ASSIGNMENT -> Scan the entries below for the word "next", then copy each line that holds it.

Data extracted from a collection
- - - - -
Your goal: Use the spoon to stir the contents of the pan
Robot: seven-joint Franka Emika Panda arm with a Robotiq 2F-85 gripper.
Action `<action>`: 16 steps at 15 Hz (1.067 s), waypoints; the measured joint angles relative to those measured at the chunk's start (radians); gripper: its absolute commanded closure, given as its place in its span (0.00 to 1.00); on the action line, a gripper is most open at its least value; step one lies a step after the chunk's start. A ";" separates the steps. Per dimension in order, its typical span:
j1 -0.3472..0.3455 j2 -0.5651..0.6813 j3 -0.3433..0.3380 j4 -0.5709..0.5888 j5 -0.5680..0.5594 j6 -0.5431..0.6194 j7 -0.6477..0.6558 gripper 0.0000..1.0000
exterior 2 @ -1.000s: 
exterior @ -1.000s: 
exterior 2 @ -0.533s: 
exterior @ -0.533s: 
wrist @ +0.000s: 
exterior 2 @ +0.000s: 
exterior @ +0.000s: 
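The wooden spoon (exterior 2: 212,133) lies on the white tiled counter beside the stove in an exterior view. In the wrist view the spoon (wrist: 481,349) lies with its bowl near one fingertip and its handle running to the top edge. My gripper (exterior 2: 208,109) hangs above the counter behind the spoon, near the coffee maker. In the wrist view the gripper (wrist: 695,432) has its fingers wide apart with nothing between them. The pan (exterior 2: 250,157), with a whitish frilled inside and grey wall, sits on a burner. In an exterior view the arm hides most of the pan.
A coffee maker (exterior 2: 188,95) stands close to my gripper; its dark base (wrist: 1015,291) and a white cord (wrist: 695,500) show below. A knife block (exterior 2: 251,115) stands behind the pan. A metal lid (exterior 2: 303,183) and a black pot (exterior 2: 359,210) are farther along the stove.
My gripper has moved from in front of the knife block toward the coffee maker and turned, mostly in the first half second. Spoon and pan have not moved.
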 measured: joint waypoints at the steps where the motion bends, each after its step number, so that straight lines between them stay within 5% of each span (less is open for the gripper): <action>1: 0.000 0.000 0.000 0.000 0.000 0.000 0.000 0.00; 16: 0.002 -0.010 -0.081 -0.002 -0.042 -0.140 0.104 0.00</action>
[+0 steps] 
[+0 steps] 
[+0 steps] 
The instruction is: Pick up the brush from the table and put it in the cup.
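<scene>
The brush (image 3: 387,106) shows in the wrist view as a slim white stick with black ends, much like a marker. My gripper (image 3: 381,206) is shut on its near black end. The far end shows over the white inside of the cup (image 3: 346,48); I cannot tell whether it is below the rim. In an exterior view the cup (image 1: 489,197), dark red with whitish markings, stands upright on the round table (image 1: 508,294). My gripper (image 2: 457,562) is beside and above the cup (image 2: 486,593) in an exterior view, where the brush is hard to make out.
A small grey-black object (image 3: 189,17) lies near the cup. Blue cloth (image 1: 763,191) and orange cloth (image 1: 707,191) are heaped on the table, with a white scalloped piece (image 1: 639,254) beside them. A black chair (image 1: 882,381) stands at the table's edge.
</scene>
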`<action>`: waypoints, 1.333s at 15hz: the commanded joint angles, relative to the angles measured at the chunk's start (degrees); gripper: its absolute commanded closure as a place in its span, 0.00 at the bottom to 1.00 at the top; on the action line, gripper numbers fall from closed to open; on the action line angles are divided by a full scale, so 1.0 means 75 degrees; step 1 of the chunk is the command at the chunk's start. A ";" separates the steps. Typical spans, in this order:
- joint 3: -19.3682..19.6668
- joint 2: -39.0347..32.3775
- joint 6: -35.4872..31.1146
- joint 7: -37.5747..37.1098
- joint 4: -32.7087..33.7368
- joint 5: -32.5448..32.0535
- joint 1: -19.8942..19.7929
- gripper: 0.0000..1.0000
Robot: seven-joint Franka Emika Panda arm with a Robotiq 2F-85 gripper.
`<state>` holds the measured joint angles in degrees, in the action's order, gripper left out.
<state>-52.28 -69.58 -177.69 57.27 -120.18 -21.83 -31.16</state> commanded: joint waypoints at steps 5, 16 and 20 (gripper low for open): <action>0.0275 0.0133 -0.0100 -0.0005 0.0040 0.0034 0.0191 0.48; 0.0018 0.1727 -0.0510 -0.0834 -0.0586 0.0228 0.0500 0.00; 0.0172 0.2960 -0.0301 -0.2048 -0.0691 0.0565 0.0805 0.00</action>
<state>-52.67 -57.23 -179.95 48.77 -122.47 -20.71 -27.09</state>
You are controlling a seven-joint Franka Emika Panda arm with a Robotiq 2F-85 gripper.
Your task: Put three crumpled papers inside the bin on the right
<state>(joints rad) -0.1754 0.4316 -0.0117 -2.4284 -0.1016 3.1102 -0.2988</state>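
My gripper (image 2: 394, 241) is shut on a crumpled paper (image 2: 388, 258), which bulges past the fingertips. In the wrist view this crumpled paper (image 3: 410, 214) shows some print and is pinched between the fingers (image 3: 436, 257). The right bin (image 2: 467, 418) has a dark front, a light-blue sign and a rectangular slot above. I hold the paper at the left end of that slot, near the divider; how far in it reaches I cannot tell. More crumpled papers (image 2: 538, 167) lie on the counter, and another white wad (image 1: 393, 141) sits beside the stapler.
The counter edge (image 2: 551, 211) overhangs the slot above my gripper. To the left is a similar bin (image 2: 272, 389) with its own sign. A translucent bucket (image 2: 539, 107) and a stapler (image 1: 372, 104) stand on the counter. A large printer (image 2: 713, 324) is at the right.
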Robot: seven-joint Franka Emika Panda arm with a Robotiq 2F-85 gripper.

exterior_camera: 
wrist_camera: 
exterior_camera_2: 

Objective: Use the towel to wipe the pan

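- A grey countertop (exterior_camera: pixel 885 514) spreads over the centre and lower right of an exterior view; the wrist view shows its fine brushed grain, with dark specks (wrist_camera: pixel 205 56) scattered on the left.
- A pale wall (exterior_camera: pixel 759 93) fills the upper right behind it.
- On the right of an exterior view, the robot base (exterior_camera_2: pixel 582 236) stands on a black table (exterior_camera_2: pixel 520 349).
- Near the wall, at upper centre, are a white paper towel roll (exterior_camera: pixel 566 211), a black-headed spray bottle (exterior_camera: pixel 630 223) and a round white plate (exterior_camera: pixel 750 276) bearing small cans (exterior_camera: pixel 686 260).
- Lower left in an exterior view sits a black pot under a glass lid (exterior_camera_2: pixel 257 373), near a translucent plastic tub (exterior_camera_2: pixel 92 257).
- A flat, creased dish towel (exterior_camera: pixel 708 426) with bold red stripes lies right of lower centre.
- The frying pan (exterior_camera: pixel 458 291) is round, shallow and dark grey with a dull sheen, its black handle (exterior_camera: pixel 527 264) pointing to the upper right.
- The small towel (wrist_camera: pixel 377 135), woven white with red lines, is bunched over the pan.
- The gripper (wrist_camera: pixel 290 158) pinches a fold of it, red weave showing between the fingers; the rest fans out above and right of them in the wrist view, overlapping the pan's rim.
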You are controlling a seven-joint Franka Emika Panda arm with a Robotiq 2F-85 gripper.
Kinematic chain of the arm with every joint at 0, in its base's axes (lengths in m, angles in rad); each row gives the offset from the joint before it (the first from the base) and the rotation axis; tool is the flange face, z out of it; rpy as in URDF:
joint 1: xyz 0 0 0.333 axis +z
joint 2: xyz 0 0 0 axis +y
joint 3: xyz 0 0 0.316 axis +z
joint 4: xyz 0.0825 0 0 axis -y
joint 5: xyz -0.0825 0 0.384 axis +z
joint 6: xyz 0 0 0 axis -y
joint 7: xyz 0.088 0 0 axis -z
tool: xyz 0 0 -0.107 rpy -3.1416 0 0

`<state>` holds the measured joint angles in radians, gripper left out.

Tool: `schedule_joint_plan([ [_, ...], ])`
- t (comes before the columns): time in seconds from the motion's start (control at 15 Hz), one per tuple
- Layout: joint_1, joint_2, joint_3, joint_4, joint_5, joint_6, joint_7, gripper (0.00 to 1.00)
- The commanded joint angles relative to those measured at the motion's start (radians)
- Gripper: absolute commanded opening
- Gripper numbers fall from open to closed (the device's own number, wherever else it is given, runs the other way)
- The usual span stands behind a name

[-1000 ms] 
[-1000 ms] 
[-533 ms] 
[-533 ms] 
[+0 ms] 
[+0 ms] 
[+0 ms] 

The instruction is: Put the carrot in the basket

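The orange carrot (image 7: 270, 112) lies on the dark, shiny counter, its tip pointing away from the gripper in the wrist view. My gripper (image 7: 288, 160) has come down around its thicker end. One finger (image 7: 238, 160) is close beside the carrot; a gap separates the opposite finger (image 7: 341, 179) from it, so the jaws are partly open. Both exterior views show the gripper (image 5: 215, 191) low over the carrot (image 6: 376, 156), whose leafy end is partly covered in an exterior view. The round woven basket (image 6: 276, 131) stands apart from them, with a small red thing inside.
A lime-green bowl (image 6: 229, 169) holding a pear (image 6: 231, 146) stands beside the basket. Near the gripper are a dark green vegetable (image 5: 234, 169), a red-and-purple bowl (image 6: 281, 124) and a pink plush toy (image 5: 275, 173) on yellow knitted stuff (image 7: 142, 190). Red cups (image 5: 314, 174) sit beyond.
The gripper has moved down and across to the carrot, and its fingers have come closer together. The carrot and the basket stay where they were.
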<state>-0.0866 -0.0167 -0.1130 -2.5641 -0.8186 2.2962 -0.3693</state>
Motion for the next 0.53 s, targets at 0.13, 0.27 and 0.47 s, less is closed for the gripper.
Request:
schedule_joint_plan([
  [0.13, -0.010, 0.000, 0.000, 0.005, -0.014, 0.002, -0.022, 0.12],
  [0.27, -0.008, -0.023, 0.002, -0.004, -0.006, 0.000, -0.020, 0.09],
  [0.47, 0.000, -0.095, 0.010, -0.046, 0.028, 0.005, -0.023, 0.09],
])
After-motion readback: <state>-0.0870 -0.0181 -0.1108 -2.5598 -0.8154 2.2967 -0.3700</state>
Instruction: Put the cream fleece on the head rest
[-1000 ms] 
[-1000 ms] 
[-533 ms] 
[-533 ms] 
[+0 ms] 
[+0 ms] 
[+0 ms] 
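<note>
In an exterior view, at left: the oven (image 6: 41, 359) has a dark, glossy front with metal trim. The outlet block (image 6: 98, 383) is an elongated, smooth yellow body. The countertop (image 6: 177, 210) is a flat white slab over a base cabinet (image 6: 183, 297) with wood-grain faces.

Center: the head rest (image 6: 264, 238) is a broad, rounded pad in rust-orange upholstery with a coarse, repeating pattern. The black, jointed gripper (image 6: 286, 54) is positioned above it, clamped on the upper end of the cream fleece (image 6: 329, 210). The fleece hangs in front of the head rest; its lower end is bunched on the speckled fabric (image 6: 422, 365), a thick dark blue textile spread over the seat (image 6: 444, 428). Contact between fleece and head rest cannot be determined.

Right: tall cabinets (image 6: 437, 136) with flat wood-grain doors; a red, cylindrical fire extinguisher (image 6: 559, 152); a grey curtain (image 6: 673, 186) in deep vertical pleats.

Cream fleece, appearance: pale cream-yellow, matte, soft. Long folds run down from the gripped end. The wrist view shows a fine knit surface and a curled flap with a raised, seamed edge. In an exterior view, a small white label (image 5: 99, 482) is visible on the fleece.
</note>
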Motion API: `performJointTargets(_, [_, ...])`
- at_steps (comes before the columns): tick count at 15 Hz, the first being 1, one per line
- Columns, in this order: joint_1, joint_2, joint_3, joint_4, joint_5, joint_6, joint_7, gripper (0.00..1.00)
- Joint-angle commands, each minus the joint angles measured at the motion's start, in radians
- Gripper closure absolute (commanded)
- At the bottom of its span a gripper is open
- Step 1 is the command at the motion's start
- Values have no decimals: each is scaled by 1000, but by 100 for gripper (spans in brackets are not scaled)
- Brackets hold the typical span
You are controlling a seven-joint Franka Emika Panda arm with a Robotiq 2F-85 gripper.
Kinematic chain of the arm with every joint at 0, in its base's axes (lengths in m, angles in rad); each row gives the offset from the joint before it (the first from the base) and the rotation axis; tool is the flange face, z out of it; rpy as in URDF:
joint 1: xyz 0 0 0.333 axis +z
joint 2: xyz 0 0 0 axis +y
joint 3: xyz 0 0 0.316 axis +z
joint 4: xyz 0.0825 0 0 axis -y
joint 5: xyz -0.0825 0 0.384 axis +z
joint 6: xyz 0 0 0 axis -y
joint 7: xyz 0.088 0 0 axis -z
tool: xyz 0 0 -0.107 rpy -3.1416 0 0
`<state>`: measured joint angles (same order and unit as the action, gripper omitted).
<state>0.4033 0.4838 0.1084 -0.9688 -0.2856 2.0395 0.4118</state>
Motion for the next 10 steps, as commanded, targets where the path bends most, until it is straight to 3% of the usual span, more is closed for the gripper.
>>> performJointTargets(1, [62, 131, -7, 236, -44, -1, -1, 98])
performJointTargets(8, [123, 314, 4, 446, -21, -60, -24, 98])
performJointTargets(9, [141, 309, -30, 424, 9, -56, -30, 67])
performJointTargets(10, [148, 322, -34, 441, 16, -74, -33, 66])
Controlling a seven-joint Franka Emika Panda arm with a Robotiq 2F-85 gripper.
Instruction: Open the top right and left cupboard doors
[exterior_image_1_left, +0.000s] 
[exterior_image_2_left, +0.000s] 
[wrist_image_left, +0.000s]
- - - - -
OUTPUT BELOW ->
Motion for the next 0.53 s, targets at 0.13, 0.27 and 0.47 s, less is closed for the gripper.
Motion for the next 10 steps, as commanded, targets where the path bends most, until it is straight to 3% of the usual span, more is closed for the gripper.

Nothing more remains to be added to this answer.